◆ What you should do: Only lines with the word "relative" belong in the answer; copy them from the records below.
BEGIN Extracted data
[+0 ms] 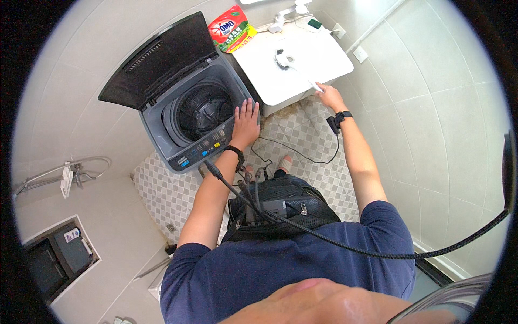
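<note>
My right hand (330,97) is closed round the end of a long white handle. It belongs to a white scrub brush (302,76), whose round head with dark bristles is over the white washbasin (264,92). The bristles seem to touch the basin, though bright glare hides the exact contact. My left hand (246,123) lies flat, fingers stretched out, on the right front corner of a grey top-loading washing machine (189,154), beside its control panel. The machine's dark lid (162,59) stands raised, and its drum (205,110) shows inside.
A red and green detergent bag (232,29) stands behind the basin's left corner. White fittings (278,22) sit at the basin's back edge. A thin black cable (302,156) hangs from my right wrist. A shower fixture (67,175) is on the left wall. The floor is checkered tile (156,183).
</note>
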`<state>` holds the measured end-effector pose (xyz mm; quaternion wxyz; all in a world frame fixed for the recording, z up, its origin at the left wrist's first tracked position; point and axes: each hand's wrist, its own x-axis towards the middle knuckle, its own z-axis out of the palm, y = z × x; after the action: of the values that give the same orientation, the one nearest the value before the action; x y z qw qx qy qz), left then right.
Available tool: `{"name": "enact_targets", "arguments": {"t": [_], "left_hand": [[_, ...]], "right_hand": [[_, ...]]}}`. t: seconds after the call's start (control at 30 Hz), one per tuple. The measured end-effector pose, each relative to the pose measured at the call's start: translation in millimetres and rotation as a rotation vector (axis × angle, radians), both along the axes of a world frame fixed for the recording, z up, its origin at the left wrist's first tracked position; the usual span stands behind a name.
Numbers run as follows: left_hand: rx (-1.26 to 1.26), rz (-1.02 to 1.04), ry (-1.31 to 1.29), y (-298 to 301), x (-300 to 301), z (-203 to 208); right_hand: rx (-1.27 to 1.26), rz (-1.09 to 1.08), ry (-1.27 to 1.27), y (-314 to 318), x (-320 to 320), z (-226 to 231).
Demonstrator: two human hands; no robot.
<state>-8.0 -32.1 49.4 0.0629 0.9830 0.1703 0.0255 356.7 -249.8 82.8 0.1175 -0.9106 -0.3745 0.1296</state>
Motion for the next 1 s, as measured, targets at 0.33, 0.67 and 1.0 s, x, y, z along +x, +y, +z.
{"name": "enact_targets", "arguments": {"t": [0.33,0.67,1.0], "left_hand": [[0.037,0.000,-0.003,1,1,-2],[-0.008,0.002,-0.008,2,0,-4],[-0.018,-0.005,-0.048,0,-2,-1]], "right_hand": [[0.080,-0.052,0.032,2,-21,-17],[0.067,-0.090,0.494,-16,7,16],[-0.036,-0.073,0.073,30,-13,-7]]}}
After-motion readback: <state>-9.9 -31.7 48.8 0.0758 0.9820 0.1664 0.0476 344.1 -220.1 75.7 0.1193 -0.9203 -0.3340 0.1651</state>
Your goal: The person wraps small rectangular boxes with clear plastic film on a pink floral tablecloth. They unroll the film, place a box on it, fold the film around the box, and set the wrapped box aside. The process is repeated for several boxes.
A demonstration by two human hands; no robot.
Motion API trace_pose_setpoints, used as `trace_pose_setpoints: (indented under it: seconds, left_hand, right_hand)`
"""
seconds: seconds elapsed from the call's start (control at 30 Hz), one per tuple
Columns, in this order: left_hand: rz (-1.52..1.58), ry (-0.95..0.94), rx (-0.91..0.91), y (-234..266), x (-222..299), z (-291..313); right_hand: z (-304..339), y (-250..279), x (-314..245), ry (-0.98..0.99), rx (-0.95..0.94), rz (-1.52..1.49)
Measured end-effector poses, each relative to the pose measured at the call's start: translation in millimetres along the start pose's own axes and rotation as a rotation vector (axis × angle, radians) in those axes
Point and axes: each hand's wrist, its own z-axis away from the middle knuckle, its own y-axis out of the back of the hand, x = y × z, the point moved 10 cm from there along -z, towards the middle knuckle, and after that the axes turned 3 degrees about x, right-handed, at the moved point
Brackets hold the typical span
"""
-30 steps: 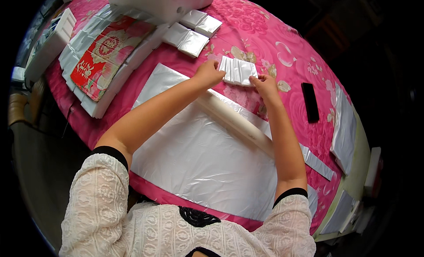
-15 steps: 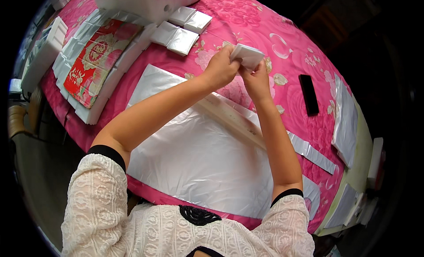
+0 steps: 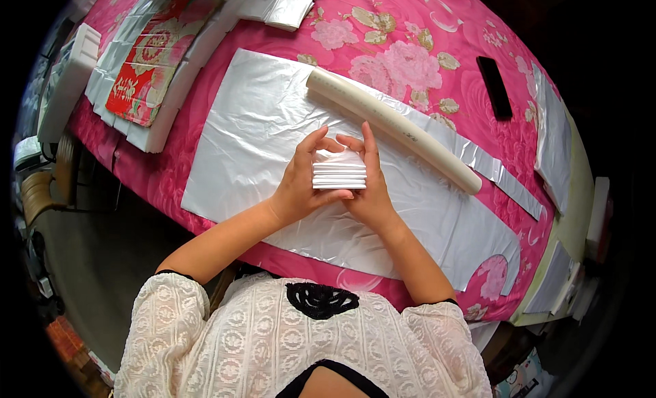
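Note:
Between my two hands, above the near middle of the table, is a small stack of folded white plastic bags (image 3: 339,176). My left hand (image 3: 295,182) grips its left side and my right hand (image 3: 372,196) its right side, with thumbs at the near edge and fingers curled at the far side. The layered folds face me. Beneath my hands a large silvery-white plastic bag (image 3: 236,141) lies flat, with a curved cut-out at its right end. Across its far part rests a cream-coloured tube (image 3: 396,130), slanting down to the right.
Several folded silvery packets (image 3: 285,11) lie at the far left. Beside them, a red patterned bag (image 3: 154,66) tops a pile of white plastic. A black phone (image 3: 495,88) lies at right, near more folded plastic (image 3: 551,141). A pink floral cloth (image 3: 410,63) covers the table.
Both hands have drawn the folded stack back from the far side of the table toward my body. The tube, partly hidden by my arms before, now shows whole. My view has shifted.

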Motion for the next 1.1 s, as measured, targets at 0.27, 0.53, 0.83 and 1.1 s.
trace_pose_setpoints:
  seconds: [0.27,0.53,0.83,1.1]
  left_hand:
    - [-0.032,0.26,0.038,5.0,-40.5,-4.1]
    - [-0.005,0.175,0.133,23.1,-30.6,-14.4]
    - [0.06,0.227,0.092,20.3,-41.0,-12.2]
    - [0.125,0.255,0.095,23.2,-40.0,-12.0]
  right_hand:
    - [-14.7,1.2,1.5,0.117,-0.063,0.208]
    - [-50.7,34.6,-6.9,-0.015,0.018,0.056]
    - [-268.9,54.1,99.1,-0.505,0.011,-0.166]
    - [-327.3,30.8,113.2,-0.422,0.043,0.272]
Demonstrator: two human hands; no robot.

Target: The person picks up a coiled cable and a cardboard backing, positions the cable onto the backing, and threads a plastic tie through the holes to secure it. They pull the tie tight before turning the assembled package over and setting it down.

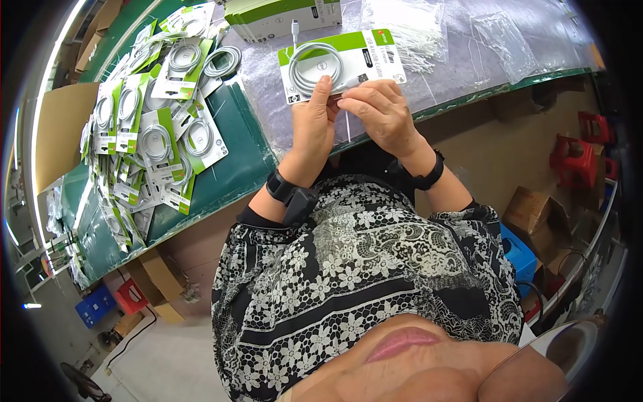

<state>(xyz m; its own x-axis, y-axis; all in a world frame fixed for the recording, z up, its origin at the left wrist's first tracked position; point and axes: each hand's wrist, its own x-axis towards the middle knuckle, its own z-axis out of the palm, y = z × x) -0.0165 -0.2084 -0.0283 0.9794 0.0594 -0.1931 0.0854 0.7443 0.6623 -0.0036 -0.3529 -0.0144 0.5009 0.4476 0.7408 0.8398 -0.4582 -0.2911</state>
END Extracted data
◆ Answer for the task:
Available tool: `{"name": "enact_targets", "arguments": {"t": [_], "left_hand": [[_, ...]], "right_hand": [[_, ...]]}}`. t: seconds after the call's start (control at 30 Hz), one per tuple. The measured end-effector pose, each relative to the pose measured at the call's start: translation in millimetres and rotation as a rotation vector (axis × angle, radians), both along the axes of a world frame fixed for the recording, z up, its origin at the left wrist's first tracked position; the usual span stands behind a name.
Measured end-effector poses, each relative to the pose measured at the call's start: translation in millimetres along the start pose's own axes and rotation as a rotation vector (axis × angle, radians) in those axes

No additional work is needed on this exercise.